Here’s a review I wrote for the Globe and Mail's July 29, 2011, edition.)

Who are the Samurai String Squad? They’re Alastair Eng, Courtenay Vandiver, Jeremy Harmon and Jesse Lewis – and they’re a string quartet, of a sort.

It’s clear the group are different from most string quartets from the moment they walk on stage, as they did on Wednesday night at St. Brigid’s Centre for the Arts, presented by the Ottawa International Chamber Music Festival. They all play the cello: There’s not a violin or viola in sight.


The second thing that makes them stand out is their repertoire. They play what they call “classic grunge,” and they play it with conviction.

The Samurai String Squad got started two years ago, in Boston – and the Ottawa concert was their Canadian debut. However, Eng, the driving force behind the quartet of twentysomething musicians, is originally from Toronto. He does most of the arranging for the group: instrumental covers of songs by Smashing Pumpkins, Nirvana, Stone Temple Pilots and the like. (There was one classical piece on the program: a sweet arrangement of Schubert’s song Der Jüngling auf dem Hügel.)

The audience gathered in the basement of St. Brigid’s was an all-ages crowd: grey-haired veterans of Ottawa’s annual chamber-music blowout mixed with a curious younger set. Every time the Squad announced a song – Smashing Pumpkins’ Disarm, or Nirvana’s Lithium, for example – the younger half of the audience howled with delight while older listeners stared blankly at each other.

When the quartet came back after the break for their second set, there was a lot less grey hair in the hall.
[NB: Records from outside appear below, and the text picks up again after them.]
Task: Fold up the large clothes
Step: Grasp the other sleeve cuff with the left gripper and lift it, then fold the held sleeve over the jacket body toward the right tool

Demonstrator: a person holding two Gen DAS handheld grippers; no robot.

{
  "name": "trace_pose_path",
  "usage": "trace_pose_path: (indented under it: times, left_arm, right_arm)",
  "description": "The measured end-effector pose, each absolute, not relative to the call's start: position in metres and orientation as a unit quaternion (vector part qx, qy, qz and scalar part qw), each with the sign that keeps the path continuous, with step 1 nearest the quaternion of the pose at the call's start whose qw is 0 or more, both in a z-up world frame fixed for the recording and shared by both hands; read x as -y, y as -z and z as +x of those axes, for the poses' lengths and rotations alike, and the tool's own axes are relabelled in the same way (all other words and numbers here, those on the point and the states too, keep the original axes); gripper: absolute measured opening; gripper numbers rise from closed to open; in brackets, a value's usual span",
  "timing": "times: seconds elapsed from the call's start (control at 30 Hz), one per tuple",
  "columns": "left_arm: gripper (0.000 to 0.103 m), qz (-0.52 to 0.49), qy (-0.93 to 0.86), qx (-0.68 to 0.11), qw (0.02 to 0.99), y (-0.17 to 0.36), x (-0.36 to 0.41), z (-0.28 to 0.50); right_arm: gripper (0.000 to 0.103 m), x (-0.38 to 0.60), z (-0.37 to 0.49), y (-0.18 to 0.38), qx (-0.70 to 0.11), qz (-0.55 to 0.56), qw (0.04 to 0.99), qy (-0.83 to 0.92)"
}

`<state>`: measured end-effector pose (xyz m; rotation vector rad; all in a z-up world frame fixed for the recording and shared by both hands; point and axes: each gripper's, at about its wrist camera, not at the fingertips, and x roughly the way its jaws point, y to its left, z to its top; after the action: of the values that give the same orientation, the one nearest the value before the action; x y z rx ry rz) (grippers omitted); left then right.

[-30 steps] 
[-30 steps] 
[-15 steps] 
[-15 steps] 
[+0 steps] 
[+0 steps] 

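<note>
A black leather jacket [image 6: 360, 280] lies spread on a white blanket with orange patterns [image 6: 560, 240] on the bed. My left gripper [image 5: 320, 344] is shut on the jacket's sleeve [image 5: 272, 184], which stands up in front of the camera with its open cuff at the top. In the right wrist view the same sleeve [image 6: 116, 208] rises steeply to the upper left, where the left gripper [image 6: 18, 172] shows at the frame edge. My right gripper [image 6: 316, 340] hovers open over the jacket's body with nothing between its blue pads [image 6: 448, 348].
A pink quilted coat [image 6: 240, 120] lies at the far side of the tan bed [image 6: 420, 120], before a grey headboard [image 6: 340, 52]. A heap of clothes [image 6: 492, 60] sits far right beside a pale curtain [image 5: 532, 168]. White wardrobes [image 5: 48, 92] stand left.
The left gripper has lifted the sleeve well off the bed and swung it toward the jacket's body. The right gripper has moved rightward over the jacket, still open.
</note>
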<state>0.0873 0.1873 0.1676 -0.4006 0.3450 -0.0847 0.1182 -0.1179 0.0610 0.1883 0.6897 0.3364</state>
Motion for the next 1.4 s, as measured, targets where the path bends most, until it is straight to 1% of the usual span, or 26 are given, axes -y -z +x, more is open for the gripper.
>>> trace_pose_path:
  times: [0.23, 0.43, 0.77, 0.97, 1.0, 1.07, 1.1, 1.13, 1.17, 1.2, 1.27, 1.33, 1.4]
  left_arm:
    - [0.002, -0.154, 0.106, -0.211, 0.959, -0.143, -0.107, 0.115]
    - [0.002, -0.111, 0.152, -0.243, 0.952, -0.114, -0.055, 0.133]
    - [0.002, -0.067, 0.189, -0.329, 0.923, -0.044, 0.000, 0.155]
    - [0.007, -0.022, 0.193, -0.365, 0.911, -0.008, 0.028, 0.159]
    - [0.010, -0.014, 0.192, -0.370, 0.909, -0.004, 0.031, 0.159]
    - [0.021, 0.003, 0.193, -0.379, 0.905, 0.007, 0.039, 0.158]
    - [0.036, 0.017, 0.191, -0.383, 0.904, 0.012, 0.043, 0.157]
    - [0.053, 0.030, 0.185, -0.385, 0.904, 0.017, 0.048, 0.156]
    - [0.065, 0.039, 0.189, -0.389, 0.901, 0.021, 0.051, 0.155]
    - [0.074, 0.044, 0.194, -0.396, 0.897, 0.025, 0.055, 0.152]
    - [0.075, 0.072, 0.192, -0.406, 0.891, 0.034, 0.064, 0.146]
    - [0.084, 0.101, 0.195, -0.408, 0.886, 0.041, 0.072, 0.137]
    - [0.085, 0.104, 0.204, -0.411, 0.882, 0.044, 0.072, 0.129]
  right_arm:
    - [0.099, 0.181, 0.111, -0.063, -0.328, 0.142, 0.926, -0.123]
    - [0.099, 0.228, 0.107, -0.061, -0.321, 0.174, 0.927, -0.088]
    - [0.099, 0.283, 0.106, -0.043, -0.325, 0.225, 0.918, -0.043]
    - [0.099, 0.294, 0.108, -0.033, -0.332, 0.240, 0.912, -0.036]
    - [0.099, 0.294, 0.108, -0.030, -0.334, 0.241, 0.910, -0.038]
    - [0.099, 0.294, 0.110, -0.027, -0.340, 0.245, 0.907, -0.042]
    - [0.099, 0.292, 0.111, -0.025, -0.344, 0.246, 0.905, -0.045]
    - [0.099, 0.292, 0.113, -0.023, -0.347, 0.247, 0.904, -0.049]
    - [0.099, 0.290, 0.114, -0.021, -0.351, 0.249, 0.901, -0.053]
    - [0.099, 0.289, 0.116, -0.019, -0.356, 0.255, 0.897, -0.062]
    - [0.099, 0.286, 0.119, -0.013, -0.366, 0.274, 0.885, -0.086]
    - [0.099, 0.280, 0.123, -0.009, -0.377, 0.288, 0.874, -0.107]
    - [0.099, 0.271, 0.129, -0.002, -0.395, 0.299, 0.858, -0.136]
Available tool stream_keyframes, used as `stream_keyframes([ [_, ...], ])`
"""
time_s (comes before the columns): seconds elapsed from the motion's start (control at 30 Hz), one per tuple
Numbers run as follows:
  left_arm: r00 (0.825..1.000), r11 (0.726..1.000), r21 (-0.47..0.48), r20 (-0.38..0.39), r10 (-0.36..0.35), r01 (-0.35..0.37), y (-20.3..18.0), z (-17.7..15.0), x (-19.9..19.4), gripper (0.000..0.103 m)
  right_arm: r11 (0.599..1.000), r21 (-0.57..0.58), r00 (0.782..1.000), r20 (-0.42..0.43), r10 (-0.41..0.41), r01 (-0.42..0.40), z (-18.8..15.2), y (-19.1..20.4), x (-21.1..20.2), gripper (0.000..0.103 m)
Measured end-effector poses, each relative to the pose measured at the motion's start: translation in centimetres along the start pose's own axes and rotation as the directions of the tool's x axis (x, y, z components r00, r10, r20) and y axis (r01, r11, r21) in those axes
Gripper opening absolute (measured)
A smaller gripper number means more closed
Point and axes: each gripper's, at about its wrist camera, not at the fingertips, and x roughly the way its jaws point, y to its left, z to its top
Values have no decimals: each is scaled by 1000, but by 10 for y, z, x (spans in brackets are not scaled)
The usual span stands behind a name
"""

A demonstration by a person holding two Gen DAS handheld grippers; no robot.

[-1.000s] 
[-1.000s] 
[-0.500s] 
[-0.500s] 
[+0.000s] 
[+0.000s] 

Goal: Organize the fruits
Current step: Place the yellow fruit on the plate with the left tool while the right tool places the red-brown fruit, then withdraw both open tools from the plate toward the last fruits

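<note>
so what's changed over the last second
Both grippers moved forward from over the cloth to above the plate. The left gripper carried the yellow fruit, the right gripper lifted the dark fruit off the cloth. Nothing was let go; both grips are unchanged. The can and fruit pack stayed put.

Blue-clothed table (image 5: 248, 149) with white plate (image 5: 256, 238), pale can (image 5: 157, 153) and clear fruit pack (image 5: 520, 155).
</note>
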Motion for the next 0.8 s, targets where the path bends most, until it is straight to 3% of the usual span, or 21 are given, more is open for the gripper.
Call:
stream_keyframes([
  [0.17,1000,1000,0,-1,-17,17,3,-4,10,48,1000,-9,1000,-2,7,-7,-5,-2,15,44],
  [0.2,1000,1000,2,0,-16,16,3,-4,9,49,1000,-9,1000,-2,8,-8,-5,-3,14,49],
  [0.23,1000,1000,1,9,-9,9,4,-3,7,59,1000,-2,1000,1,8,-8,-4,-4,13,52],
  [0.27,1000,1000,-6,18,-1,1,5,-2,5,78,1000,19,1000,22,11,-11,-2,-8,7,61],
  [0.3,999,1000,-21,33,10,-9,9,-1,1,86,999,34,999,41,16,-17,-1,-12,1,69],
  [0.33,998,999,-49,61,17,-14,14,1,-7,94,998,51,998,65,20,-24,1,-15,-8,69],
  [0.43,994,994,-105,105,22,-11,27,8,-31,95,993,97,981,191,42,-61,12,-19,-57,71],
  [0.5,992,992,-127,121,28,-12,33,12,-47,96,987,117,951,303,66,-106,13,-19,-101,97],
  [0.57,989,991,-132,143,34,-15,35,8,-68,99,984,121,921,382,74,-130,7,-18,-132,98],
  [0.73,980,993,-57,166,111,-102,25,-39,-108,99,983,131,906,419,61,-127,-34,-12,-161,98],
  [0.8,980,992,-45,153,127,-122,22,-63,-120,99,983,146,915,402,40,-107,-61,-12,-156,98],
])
But the youngsters howled with even more delight – “Woohoo!” – at each new song. They even sang along to Sound Garden’s Black Hole Sun.

These days, it’s not unusual for classically trained chamber groups to take an interest in popular music. The Kronos Quartet pioneered this trend in the 1980s with its Jimi Hendrix arrangements, the Turtle Island Quartet is known for its John Coltrane covers, and Quartet San Francisco has made a specialty of Dave Brubeck. And it’s not a uniquely North American phenomenon: France’s Quatuor Ebène likes to end a program of Ravel, Debussy and Fauré with Miles Davis or the Beatles.

Part of the appeal seems to be the irony of highly trained specialists in classical chamber music reinventing themselves as jazzers and rockers. It's transgressive, from whatever direction you look at it. Bowed stringed instruments have never figured prominently in popular music – dominated for decades by guitars, drums and winds – and now some audacious violinists, violists and cellists are saying, “We can do it too.”

The Samurai String Squad have obviously put a lot of effort into doing what they do. They bring their bows down hard on the strings, and move their mics in close to pick up all the harshness – and, presto, they get “cello grunge.” (The sound was surprisingly guitar-like in a cover of Guns N’ Roses’s Sweet Child o’ Mine.) Add a secure yet flexible sense of rhythm, and a penchant for bending notes like they were made of rubber, and the results are impressive.

A fad? Perhaps – it seems unlikely that we’ll soon hear Russia’s Borodin Quartet inserting Rolling Stones tunes between movements of a Shostakovich quartet. But for younger chamber musicians who grew up steeped in popular music, it’s an authentic idea whose time has come.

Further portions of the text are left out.